* [Task goal]:
Show every line of the records below that contains the word "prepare".

Items listed in a dataset:
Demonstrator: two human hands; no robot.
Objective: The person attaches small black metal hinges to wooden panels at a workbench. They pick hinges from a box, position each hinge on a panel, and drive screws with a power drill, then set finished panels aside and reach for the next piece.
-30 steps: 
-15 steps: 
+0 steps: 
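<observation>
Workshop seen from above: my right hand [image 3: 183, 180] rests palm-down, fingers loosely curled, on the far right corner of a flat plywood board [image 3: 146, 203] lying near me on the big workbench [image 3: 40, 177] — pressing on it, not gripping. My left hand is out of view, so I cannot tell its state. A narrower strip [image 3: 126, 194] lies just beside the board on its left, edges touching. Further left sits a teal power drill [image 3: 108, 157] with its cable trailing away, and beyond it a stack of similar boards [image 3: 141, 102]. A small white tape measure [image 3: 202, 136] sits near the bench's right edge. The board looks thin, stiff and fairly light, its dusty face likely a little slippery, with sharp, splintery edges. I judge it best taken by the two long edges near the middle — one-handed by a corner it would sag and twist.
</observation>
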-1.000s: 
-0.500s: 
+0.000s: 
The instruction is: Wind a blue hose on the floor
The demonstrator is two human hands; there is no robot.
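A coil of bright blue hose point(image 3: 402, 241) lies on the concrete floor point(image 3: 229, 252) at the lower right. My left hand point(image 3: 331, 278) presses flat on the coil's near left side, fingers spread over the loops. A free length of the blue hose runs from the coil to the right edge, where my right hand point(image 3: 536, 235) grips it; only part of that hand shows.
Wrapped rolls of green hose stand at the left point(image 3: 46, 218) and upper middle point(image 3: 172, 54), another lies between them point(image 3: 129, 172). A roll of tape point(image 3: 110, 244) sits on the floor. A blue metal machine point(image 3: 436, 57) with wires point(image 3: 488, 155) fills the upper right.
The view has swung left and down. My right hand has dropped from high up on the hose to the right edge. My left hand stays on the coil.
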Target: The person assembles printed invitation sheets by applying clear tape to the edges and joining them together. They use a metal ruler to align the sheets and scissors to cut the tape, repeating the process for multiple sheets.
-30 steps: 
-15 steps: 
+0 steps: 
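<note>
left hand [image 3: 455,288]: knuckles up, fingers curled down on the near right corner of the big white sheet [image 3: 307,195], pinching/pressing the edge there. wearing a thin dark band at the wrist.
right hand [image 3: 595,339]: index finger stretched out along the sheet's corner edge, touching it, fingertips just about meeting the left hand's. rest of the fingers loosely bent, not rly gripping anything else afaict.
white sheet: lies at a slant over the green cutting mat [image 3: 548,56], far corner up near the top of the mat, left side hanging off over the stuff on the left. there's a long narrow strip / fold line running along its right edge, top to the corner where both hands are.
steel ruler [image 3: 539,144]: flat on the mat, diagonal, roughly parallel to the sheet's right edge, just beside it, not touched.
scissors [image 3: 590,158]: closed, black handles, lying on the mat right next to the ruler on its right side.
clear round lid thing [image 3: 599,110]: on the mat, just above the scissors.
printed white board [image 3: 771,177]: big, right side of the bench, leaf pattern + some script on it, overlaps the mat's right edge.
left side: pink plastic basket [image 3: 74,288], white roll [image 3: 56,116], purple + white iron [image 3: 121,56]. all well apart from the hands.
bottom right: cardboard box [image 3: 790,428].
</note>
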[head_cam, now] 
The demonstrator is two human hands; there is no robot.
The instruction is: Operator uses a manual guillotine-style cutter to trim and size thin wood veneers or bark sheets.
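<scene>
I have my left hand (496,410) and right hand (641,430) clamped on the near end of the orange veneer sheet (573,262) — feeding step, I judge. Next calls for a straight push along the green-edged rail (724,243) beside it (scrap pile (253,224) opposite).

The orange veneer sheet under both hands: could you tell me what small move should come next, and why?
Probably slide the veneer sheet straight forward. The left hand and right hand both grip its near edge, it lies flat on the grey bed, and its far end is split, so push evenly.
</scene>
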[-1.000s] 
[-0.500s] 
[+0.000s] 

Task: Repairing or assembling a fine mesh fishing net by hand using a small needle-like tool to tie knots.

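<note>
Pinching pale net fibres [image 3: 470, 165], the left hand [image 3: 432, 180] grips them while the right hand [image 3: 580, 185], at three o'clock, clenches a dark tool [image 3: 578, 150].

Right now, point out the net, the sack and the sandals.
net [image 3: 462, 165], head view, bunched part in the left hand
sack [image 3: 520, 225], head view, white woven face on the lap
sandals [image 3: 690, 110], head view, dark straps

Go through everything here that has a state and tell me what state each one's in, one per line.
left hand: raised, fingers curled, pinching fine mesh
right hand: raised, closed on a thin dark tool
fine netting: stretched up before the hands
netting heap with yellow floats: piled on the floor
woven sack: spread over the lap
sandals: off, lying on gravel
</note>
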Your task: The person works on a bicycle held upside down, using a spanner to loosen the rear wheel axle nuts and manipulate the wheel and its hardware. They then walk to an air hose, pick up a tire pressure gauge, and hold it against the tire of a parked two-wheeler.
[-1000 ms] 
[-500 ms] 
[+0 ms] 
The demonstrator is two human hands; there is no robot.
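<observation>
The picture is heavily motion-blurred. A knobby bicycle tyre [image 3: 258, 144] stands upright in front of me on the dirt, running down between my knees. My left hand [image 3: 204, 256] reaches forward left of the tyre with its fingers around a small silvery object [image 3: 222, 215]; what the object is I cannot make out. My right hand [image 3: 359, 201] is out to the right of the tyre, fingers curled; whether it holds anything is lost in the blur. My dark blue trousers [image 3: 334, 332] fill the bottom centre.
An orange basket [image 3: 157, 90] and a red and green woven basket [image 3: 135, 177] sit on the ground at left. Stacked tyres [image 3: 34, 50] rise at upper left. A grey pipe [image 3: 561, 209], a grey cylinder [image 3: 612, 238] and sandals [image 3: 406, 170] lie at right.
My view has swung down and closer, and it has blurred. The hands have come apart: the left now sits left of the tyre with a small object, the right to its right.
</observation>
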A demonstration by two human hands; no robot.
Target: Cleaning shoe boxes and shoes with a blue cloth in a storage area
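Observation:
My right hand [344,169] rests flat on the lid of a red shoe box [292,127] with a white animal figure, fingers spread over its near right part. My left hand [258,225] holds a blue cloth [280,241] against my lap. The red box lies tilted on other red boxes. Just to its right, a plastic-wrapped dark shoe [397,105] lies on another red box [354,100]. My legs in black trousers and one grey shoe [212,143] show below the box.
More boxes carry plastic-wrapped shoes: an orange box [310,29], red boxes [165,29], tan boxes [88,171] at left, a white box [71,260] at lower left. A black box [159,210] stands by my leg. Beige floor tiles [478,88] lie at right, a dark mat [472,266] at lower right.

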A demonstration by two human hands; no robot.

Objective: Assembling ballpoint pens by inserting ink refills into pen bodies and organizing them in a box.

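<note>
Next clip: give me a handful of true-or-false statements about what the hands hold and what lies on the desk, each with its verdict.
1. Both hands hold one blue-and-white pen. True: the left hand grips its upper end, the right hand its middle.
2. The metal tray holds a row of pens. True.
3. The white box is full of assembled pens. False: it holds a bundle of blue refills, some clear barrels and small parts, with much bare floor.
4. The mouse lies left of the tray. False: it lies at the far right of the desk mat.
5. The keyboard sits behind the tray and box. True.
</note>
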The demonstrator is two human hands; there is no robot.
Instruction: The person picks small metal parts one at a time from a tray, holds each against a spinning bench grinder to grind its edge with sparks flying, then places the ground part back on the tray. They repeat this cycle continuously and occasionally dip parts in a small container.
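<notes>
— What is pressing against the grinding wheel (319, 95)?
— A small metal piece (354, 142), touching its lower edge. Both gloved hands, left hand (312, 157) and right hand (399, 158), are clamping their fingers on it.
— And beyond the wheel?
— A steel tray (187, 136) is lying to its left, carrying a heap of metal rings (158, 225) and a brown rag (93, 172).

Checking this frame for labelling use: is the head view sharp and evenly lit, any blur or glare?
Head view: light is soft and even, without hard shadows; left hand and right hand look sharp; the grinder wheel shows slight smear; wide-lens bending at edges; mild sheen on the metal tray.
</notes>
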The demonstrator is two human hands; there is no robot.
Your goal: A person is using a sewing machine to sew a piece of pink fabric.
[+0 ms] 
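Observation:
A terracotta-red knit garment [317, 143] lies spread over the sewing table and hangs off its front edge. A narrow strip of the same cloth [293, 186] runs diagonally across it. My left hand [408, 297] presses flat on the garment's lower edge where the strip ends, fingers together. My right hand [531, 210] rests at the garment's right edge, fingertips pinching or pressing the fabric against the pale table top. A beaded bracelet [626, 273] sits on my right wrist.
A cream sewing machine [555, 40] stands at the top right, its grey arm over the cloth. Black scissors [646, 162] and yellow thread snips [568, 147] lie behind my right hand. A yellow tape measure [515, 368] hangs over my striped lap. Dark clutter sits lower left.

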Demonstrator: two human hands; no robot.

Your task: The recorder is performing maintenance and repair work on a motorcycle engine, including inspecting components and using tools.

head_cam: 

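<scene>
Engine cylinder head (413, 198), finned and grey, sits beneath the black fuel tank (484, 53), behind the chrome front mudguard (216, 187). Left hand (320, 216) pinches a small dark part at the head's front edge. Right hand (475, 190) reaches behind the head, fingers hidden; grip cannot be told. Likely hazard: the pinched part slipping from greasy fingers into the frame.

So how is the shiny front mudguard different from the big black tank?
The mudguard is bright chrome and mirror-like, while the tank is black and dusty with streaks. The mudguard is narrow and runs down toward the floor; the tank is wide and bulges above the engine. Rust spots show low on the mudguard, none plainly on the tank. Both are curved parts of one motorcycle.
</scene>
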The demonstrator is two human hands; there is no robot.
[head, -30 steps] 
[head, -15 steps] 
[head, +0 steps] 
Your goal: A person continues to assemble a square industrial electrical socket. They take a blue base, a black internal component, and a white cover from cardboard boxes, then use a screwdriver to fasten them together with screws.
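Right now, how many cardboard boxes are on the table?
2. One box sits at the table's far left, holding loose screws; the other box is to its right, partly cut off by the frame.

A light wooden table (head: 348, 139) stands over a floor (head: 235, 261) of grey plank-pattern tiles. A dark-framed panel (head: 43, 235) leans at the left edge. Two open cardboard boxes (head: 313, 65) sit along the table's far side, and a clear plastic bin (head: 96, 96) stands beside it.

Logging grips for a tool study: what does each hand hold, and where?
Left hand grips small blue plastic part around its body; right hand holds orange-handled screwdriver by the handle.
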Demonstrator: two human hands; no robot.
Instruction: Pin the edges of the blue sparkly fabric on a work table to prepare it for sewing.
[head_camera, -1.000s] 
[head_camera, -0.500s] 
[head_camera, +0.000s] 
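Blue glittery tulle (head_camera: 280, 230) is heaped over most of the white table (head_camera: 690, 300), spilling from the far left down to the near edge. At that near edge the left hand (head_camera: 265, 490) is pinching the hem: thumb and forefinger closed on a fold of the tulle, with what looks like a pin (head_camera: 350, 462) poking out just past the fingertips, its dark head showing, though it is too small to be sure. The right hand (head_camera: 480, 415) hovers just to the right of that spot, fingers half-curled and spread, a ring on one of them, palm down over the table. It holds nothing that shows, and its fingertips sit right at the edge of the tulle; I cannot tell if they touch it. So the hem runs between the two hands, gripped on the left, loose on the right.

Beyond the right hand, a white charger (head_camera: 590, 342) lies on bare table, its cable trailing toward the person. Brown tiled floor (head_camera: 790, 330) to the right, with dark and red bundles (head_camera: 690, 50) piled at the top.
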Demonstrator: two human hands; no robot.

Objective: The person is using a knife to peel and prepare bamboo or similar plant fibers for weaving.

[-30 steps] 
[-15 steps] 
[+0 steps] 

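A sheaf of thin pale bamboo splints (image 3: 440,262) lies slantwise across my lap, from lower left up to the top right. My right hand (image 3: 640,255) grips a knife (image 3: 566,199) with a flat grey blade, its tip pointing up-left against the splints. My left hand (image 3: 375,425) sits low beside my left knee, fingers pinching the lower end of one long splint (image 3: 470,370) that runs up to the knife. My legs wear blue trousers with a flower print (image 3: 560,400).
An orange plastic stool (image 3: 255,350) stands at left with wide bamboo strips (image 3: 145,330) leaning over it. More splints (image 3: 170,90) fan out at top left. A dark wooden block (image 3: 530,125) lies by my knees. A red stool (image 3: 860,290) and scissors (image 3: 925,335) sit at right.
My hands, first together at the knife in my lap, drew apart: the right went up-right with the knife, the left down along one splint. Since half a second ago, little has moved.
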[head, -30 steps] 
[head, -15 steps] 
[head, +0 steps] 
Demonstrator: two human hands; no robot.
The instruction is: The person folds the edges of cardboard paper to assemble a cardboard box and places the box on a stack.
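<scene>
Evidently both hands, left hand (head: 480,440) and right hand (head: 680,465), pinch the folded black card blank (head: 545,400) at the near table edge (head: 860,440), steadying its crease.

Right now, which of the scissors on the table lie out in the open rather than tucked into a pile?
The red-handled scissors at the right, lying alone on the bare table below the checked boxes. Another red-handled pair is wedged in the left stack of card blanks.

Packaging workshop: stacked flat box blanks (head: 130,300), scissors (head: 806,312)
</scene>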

* [Your solution]:
Instruction: Pin the edges of the blue sparkly fabric on a work table to prepare it for sewing.
Objective: The person is using a knife to peel and prepare bamboo or similar plant fibers for weaving.

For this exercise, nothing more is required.